What the exercise asks:
In full and word for word, copy the listing; no pictures belong in the copy.
◇ ◇ ◇ ◇
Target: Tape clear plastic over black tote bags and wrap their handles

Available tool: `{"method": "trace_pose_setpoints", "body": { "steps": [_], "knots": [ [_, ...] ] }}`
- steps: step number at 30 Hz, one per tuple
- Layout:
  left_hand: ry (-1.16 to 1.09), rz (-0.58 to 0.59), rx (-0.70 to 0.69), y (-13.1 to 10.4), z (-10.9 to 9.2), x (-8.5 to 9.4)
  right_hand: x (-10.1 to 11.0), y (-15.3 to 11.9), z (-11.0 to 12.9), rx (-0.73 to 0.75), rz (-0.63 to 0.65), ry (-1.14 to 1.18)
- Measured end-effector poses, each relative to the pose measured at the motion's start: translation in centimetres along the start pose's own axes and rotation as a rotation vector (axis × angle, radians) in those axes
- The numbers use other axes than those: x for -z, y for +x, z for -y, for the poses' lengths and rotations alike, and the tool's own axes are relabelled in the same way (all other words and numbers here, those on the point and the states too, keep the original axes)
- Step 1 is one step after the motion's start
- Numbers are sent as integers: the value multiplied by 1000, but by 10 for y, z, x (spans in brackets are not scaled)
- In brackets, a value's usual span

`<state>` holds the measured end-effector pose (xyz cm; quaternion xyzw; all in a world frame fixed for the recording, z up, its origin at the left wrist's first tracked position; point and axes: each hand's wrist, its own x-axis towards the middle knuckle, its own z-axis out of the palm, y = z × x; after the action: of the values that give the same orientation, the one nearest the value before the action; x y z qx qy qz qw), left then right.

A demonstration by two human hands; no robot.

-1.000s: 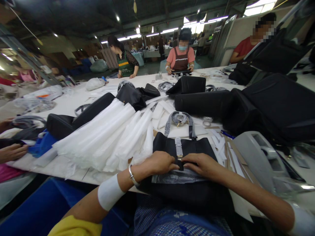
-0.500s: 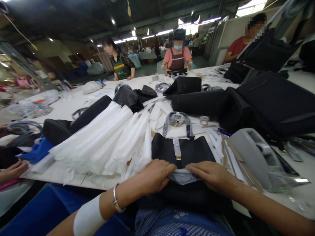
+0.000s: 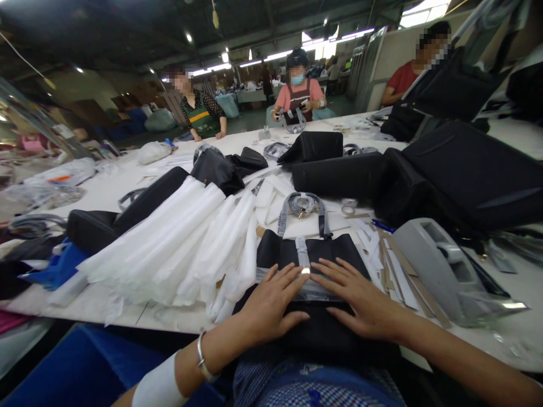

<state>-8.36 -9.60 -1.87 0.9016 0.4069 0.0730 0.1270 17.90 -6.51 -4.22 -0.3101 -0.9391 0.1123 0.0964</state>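
Head view: a smooth black leather-like bag is covered by the left hand and right hand at the near edge of a white table.

The fingers are spread, palms down, and nothing is pinched; how firmly they are pressed cannot be told. Thin clear plastic film is held beneath them, presumably flat across the bag's front, near a shiny metal clasp. Beyond, an arched handle is sheathed in crinkled film, likely against scratches, and is laid away from the hands. To the left, soft white tubular rolls are fanned; to the right, flat brown-and-white card strips are gathered beside a grey moulded plastic tape dispenser.
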Motion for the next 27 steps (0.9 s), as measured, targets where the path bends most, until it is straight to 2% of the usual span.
{"method": "trace_pose_setpoints", "body": {
  "steps": [2,7,11,14,16,18,20,22,24,27],
  "knots": [
    [23,-28,-14,-2,5,-12,-2,-2,0,39,-18,-5],
    [117,-49,-44,-5,32,-39,-19,-5,-2,44,-43,-89],
    [109,-47,10,-13,34,-41,-18,-18,-7,44,-84,-109],
    [76,-123,97,-27,27,-36,-22,-44,-11,-143,-242,-132],
    [30,-213,241,-39,25,-35,-34,-66,-13,-328,-363,-86],
    [-48,-291,436,-51,26,-38,-49,-84,-13,-506,-418,37],
    [-143,-340,616,-60,29,-42,-60,-96,-13,-671,-419,192],
    [-237,-382,735,-64,34,-45,-62,-99,-15,-808,-384,359],
    [-323,-409,797,-63,42,-45,-56,-95,-18,-902,-331,516],
    [-457,-380,899,-55,55,-37,-36,-81,-24,-1010,-291,702]
  ]
}}
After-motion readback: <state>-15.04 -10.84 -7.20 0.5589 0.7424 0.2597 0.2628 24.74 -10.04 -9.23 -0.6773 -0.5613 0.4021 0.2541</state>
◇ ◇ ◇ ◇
Written response:
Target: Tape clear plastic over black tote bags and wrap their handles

Available tool: `{"method": "trace_pose_setpoints", "body": { "steps": [_], "knots": [ [_, ...] ] }}`
- steps: step number at 30 Hz, one per tuple
- Layout:
  left_hand: ry (-1.16 to 1.09), rz (-0.58 to 0.59), rx (-0.70 to 0.69), y (-13.1 to 10.4), z (-10.9 to 9.2), x (-8.5 to 9.4)
  right_hand: x (-10.1 to 11.0), y (-15.3 to 11.9), z (-11.0 to 12.9), rx (-0.73 to 0.75), rz (-0.63 to 0.65), ry (-1.14 to 1.18)
- Measured end-effector poses, each relative to the pose measured at the motion's start: translation in centimetres along the start pose's own axes and rotation as a rotation vector (axis × angle, radians) in those axes
- The numbers use other axes than those: x for -z, y for +x, z for -y, for the poses' lengths and rotations alike, and the tool's own axes are relabelled in the same way (all other words and numbers here, those on the point and the states too, keep the original axes)
- Step 1 is one step after the motion's start
- Numbers are sent as integers: the value multiplied by 1000, but by 10 for y, z, x (spans in brackets are not scaled)
- In brackets, a value's usual span

`<state>` holds the measured end-effector pose (xyz cm; quaternion xyzw; all in a world frame fixed for the recording, z up, its origin at the left wrist's first tracked position; point and axes: each hand's wrist, its own x-axis towards the middle knuckle, its own z-axis out of the palm, y = z × x; after the action: of the values that give the same orientation, the one nearest the value before the action; x y z qx qy qz qw), left then right.

A demonstration by two human hands; no robot.

-1.000s: 
-0.500s: 
+0.000s: 

<state>-8.36 -9.60 -1.87 0.9016 0.4069 0.0730 0.1270 17.90 -6.51 -4.22 -0.3101 -0.9391 0.1123 0.0964</state>
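Head view: a smooth black leather-like bag is covered by the left hand and right hand at the near edge of a white table.

The fingers are spread, palms down, and nothing is pinched; how firmly they are pressed cannot be told. Thin clear plastic film is held beneath them, presumably flat across the bag's front, near a shiny metal clasp. Beyond, an arched handle is sheathed in crinkled film, likely against scratches, and is laid away from the hands. To the left, soft white tubular rolls are fanned; to the right, flat brown-and-white card strips are gathered beside a grey moulded plastic tape dispenser.
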Motion for the next 27 steps (0.9 s), as measured, targets where the path bends most, until it is straight to 2% of the usual span.
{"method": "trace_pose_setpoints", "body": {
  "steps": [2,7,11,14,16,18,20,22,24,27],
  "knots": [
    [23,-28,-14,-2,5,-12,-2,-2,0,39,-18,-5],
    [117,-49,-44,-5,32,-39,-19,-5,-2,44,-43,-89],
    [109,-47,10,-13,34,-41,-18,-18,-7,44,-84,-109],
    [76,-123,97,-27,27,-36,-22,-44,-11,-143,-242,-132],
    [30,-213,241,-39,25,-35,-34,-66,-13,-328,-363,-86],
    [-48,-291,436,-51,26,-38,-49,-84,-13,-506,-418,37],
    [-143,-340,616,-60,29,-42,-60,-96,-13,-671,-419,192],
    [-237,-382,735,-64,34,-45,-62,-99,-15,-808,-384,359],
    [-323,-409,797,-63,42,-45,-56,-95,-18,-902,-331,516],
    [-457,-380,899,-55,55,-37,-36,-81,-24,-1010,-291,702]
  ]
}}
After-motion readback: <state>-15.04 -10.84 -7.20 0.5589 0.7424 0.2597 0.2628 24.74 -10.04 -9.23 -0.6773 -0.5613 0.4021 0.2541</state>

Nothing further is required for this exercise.